What to do =
Before printing the listing, strip out its pictures and keep everything else exact.
[[ Data segment open ]]
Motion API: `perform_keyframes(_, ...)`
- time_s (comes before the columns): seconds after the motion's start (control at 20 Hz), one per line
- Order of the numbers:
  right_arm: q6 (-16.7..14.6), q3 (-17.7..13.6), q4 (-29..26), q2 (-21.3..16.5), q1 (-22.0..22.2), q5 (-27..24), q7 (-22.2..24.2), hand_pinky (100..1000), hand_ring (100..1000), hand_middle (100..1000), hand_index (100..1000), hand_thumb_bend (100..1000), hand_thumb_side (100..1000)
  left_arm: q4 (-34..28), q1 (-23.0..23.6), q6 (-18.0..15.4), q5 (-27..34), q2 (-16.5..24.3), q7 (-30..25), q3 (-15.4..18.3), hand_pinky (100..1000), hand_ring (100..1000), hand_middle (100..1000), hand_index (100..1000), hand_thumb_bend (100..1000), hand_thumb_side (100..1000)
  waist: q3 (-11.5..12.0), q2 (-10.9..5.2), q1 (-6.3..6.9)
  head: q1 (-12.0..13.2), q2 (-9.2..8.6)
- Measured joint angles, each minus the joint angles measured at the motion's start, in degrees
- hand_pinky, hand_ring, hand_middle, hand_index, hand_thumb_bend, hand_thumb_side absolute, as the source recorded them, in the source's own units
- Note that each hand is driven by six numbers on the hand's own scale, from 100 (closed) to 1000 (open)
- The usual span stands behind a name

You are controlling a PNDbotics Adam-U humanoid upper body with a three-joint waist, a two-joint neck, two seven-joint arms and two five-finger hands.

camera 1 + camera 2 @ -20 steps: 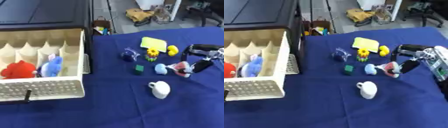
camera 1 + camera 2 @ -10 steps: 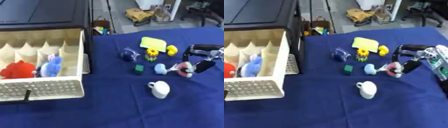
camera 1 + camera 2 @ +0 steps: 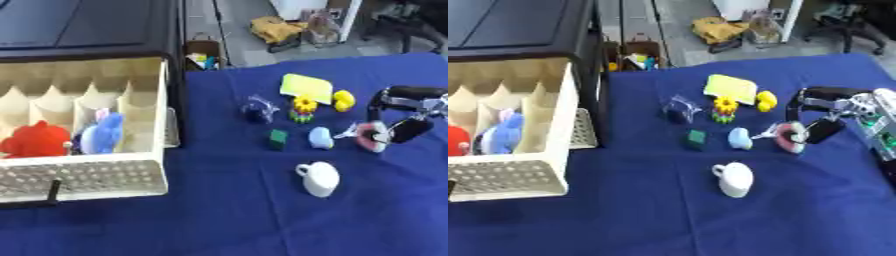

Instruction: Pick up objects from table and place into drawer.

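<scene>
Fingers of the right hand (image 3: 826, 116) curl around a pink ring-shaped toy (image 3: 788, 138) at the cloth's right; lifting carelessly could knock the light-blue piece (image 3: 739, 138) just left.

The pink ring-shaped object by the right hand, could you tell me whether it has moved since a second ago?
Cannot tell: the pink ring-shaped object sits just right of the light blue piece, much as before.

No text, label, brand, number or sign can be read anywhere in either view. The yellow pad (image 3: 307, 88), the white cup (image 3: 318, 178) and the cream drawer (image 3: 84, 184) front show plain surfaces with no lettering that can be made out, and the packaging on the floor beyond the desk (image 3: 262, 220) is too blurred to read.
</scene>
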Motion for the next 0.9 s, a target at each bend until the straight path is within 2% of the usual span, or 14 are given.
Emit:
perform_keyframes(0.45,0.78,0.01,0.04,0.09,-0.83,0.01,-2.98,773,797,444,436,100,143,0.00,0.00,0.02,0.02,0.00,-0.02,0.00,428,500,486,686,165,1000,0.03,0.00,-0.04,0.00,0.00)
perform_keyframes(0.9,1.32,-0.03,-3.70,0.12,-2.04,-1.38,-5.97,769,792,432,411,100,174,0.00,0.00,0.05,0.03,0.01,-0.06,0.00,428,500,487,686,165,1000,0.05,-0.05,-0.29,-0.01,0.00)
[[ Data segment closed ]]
Response to this exercise =
Motion API: `perform_keyframes(_, ...)`
- time_s (comes before the columns): seconds after the motion's start (control at 20 Hz), one per line
- Order of the numbers:
  right_arm: q6 (-16.7..14.6), q3 (-17.7..13.6), q4 (-29..26), q2 (-21.3..16.5), q1 (-22.0..22.2), q5 (-27..24), q7 (-22.2..24.2), hand_pinky (100..1000), hand_ring (100..1000), hand_middle (100..1000), hand_index (100..1000), hand_thumb_bend (100..1000), hand_thumb_side (100..1000)
  left_arm: q4 (-34..28), q1 (-23.0..23.6), q6 (-18.0..15.4), q5 (-27..34), q2 (-16.5..24.3), q7 (-30..25), q3 (-15.4..18.3), hand_pinky (100..1000), hand_ring (100..1000), hand_middle (100..1000), hand_index (100..1000), hand_thumb_bend (100..1000), hand_thumb_side (100..1000)
  waist: q3 (-11.5..12.0), q2 (-10.9..5.2), q1 (-6.3..6.9)
  head: q1 (-12.0..13.2), q2 (-9.2..8.6)
- Measured joint angles, each minus the joint angles measured at the motion's start, in degrees
- hand_pinky, hand_ring, hand_middle, hand_index, hand_thumb_bend, hand_thumb_side absolute, as the source recorded them, in the source's own units
- Note that each hand is driven by six numbers on the hand's own scale, from 100 (closed) to 1000 (open)
- The usual span stands behind a name

You are controlling a PNDbotics Adam-U humanoid upper body with a three-joint waist, a two-joint neck, two seven-joint arms and two five-finger hands.

camera 1 + camera 2 @ -20 steps: 
camera 1 + camera 2 @ -10 steps: 
camera 1 + camera 2 @ +0 steps: 

Instruction: Pick up objects from table and place into drawer.

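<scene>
Fingers of the right hand (image 3: 826, 116) curl around a pink ring-shaped toy (image 3: 788, 138) at the cloth's right; lifting carelessly could knock the light-blue piece (image 3: 739, 138) just left.

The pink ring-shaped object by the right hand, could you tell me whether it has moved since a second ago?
Cannot tell: the pink ring-shaped object sits just right of the light blue piece, much as before.

No text, label, brand, number or sign can be read anywhere in either view. The yellow pad (image 3: 307, 88), the white cup (image 3: 318, 178) and the cream drawer (image 3: 84, 184) front show plain surfaces with no lettering that can be made out, and the packaging on the floor beyond the desk (image 3: 262, 220) is too blurred to read.
</scene>
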Motion for the next 0.9 s, a target at each bend until the straight path is within 2% of the usual span, or 14 are given.
Emit:
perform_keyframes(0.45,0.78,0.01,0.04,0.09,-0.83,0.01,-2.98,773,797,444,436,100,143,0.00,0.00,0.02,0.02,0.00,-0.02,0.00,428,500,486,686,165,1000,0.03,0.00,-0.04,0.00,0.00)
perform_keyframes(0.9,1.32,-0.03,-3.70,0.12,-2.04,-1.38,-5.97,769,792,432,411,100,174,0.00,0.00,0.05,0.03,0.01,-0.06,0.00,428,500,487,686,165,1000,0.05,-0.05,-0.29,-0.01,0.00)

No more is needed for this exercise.